Correlation Between Visa and Dong Ah
Can any of the company-specific risk be diversified away by investing in both Visa and Dong Ah at the same time? Although using a correlation coefficient on its own may not help to predict future stock returns, this module helps to understand the diversifiable risk of combining Visa and Dong Ah into the same portfolio, which is an essential part of the fundamental portfolio management process.
By analyzing existing cross correlation between Visa Class A and Dong Ah Tire, you can compare the effects of market volatilities on Visa and Dong Ah and check how they will diversify away market risk if combined in the same portfolio for a given time horizon. You can also utilize pair trading strategies of matching a long position in Visa with a short position of Dong Ah. Check out your portfolio center. Please also check ongoing floating volatility patterns of Visa and Dong Ah.
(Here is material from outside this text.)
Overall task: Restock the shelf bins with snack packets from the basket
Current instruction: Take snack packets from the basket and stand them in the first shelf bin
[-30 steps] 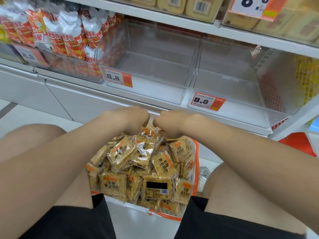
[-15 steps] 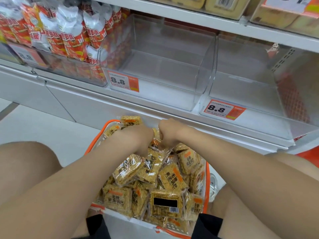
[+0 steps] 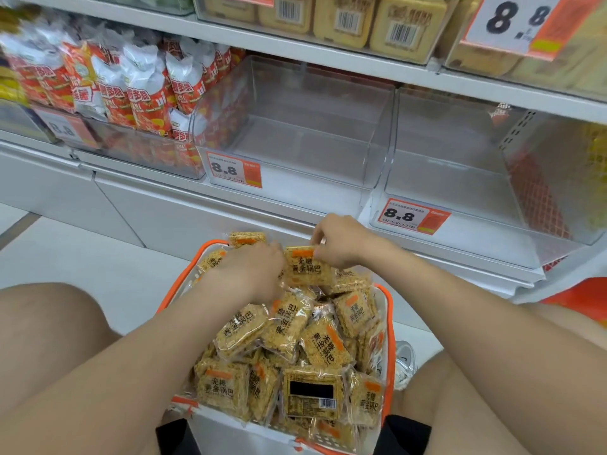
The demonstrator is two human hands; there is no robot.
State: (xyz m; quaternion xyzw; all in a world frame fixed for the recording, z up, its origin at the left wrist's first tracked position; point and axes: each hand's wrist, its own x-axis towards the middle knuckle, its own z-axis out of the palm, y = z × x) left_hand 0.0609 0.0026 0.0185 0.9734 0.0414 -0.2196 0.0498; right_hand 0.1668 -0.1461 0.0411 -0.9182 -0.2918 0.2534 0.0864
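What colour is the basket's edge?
The basket has an orange rim; the head view shows it best.

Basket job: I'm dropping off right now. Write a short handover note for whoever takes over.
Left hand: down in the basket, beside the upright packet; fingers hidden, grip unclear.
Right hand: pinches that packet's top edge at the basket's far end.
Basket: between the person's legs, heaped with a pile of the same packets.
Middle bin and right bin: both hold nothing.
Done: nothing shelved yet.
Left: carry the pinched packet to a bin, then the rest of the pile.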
Diversification Opportunities for Visa and Dong Ah
Good diversification
The 3 months correlation between Visa and Dong is -0.09. Overlapping area represents the amount of risk that can be diversified away by holding Visa Class A and Dong Ah Tire in the same portfolio, assuming nothing else is changed. The correlation between historical prices or returns on Dong Ah Tire and Visa is a relative statistical measure of the degree to which these equity instruments tend to move together. The correlation coefficient measures the extent to which returns on Visa Class A are associated (or correlated) with Dong Ah. Values of the correlation coefficient range from -1 to +1, where. The correlation of zero (0) is possible when the price movement of Dong Ah Tire has no effect on the direction of Visa i.e., Visa and Dong Ah go up and down completely randomly.
Pair Corralation between Visa and Dong Ah
Taking into account the 90-day investment horizon Visa Class A is expected to under-perform the Dong Ah. But the stock apears to be less risky and, when comparing its historical volatility, Visa Class A is 1.35 times less risky than Dong Ah. The stock trades about -0.15 of its potential returns per unit of risk. The Dong Ah Tire is currently generating about 0.06 of returns per unit of risk over similar time horizon. If you would invest 1,874,000 in Dong Ah Tire on October 15, 2024 and sell it today you would earn a total of 26,000 from holding Dong Ah Tire or generate 1.39% return on investment over 90 days.
Time Period | 3 Months [change] |
Direction | Moves Against |
Strength | Insignificant |
Accuracy | 100.0% |
Values | Daily Returns |
Visa Class A vs. Dong Ah Tire
Performance |
Timeline |
Visa Class A |
Dong Ah Tire |
Visa and Dong Ah Volatility Contrast
Predicted Return Density |
Returns |
Pair Trading with Visa and Dong Ah
The main advantage of trading using opposite Visa and Dong Ah positions is that it hedges away some unsystematic risk. Because of two separate transactions, even if Visa position performs unexpectedly, Dong Ah can make up some of the losses. Pair trading also minimizes risk from directional movements in the market. For example, if an entire industry or sector drops because of unexpected headlines, the short position in Dong Ah will offset losses from the drop in Dong Ah's long position.Visa vs. American Express | Visa vs. PayPal Holdings | Visa vs. Capital One Financial | Visa vs. Upstart Holdings |
Check out your portfolio center.Note that this page's information should be used as a complementary analysis to find the right mix of equity instruments to add to your existing portfolios or create a brand new portfolio. You can also try the Portfolio Suggestion module to get suggestions outside of your existing asset allocation including your own model portfolios.